WHAT TO DO -> Please return every line of the records below that holds the word "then".

TASK INPUT ->
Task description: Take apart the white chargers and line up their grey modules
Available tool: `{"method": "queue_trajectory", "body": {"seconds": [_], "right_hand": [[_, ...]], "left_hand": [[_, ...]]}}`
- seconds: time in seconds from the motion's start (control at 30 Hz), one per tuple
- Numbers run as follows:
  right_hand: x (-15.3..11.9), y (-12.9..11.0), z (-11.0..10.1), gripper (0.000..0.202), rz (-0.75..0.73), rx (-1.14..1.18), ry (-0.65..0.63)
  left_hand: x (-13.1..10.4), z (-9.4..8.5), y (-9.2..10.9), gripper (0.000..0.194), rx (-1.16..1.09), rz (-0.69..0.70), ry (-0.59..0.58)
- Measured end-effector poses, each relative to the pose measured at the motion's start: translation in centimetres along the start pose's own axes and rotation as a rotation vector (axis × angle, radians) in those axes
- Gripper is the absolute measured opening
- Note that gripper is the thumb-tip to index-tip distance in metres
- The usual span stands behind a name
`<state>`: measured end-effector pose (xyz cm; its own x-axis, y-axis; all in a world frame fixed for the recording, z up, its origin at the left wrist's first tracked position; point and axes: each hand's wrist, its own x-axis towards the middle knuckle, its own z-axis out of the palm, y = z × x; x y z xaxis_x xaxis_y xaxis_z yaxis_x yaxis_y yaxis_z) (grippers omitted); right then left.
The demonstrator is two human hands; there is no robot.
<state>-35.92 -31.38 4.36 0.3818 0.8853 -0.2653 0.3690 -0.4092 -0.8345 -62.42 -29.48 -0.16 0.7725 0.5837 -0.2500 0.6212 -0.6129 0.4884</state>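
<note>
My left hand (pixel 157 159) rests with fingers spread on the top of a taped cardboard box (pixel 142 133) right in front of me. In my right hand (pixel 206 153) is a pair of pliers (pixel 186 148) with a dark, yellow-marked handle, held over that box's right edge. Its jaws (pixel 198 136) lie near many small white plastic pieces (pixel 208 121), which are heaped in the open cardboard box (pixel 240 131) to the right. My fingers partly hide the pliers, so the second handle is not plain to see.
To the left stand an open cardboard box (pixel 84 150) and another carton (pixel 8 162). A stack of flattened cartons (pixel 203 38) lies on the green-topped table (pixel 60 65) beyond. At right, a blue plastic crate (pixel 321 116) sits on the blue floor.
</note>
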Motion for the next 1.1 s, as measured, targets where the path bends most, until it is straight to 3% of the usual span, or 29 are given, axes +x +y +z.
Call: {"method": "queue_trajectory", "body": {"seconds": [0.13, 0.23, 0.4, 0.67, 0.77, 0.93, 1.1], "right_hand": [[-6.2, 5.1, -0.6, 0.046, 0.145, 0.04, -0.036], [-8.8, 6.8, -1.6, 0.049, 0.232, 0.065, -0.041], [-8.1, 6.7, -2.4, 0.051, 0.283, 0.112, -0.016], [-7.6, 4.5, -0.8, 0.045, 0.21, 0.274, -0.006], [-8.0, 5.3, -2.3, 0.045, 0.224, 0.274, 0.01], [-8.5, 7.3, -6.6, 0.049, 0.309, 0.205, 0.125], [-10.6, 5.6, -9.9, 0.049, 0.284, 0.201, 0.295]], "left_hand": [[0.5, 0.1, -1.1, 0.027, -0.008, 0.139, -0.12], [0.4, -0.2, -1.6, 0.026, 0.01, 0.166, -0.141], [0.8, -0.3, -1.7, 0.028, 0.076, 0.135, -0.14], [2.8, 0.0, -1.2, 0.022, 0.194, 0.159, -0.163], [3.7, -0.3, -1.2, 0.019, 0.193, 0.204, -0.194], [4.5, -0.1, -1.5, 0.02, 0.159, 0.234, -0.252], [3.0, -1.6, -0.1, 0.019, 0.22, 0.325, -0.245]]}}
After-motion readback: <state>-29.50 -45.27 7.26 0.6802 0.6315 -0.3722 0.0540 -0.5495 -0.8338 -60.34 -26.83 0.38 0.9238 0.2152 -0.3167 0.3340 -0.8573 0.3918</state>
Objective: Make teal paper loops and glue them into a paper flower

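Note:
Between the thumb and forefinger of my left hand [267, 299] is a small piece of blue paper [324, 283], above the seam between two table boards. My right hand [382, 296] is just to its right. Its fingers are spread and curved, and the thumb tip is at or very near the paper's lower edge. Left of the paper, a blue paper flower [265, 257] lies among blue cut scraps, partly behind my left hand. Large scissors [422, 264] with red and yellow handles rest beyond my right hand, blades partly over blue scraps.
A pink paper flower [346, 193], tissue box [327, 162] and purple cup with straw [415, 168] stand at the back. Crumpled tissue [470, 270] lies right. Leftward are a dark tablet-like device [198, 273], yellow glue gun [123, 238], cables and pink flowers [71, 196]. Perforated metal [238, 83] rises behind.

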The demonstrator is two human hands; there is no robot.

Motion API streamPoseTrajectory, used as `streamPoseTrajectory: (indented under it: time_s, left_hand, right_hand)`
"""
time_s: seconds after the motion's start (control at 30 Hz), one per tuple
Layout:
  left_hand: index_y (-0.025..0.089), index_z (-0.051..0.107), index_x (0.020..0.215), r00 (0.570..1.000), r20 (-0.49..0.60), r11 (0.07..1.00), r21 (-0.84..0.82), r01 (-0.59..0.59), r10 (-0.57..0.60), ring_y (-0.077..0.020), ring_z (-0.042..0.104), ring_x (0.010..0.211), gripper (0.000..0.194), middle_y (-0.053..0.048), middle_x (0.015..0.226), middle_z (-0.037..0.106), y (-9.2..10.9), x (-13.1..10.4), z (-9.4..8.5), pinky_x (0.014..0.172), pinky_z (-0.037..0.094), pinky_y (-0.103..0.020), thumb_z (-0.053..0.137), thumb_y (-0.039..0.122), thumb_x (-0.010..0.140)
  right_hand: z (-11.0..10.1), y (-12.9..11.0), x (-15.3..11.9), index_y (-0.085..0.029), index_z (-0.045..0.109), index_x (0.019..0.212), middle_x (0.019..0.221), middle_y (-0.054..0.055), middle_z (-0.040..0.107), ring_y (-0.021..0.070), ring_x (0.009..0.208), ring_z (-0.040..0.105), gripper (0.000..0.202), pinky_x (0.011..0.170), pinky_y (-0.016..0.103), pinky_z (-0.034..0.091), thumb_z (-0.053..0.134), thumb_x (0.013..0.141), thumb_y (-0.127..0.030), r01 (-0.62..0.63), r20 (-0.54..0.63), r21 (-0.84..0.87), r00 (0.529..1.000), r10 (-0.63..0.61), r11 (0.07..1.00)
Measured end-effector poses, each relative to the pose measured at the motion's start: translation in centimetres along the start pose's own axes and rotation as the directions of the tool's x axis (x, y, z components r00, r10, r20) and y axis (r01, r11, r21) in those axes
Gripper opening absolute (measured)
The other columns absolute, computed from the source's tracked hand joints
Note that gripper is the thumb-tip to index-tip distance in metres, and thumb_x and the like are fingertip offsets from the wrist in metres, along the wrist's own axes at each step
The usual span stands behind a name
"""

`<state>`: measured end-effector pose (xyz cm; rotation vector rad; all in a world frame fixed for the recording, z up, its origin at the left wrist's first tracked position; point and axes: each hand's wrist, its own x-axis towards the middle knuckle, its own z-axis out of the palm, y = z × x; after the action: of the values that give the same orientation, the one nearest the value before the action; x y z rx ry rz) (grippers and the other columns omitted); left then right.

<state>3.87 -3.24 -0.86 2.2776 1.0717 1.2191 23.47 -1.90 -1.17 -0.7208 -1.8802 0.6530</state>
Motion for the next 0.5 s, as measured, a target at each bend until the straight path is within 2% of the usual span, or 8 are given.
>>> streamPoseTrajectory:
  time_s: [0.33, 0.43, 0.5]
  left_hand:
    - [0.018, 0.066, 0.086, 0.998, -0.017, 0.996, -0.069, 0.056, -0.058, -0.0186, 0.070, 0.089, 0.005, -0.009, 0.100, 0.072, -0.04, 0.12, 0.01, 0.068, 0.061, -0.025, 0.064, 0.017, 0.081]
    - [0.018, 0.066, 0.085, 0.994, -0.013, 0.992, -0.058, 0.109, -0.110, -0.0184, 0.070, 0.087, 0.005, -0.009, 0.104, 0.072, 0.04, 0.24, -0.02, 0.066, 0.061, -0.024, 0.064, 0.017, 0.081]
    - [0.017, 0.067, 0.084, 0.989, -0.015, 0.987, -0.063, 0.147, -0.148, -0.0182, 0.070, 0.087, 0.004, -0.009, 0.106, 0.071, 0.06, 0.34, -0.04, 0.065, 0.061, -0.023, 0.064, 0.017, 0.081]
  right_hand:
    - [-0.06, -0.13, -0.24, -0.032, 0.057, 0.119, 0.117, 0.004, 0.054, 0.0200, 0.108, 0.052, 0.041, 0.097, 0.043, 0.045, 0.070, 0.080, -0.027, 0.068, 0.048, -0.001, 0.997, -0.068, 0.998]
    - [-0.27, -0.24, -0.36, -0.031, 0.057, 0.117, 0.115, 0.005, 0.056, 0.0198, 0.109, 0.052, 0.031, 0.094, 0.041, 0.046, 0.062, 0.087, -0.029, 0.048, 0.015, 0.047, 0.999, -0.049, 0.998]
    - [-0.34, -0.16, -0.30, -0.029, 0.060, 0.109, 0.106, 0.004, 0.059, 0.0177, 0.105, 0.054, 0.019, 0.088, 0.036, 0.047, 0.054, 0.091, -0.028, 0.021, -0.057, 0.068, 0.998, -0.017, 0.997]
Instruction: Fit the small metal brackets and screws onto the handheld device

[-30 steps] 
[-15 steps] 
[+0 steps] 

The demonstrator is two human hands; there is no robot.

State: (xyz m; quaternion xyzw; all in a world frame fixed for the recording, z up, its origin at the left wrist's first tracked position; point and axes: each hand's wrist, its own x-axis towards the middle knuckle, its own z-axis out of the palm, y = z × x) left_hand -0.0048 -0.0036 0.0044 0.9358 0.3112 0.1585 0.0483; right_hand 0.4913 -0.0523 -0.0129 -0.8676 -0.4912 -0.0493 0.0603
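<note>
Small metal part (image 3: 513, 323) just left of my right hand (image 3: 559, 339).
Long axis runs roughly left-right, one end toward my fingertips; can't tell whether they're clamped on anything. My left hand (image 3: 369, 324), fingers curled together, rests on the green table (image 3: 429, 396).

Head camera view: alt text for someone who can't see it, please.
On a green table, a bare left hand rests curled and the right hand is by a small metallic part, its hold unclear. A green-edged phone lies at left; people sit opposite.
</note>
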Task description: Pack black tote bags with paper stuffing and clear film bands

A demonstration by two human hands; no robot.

TASK ANSWER ->
`<state>`: measured end-effector pose (xyz cm; its own x-axis, y-axis; all in a world frame fixed for the recording, z up, its origin at the left wrist's first tracked position; point and axes: each hand's wrist, its own x-axis towards the middle knuckle, its own z-axis out of the palm, y = z × x; x y z xaxis_x xaxis_y xaxis_z yaxis_x yaxis_y yaxis_z) (grippers omitted); right then left.
`<state>`: measured end-effector pose (xyz cm; rotation vector rad; all in a world frame fixed for the recording, z up, its origin at the left wrist's first tracked position; point and axes: each hand's wrist, its own x-axis towards the middle knuckle, its own z-axis out of the palm, y = z × x; after the action: of the values that give the same orientation, the one nearest the value before the action; x y z rx ry rz) (grippers and the other columns omitted); left then right.

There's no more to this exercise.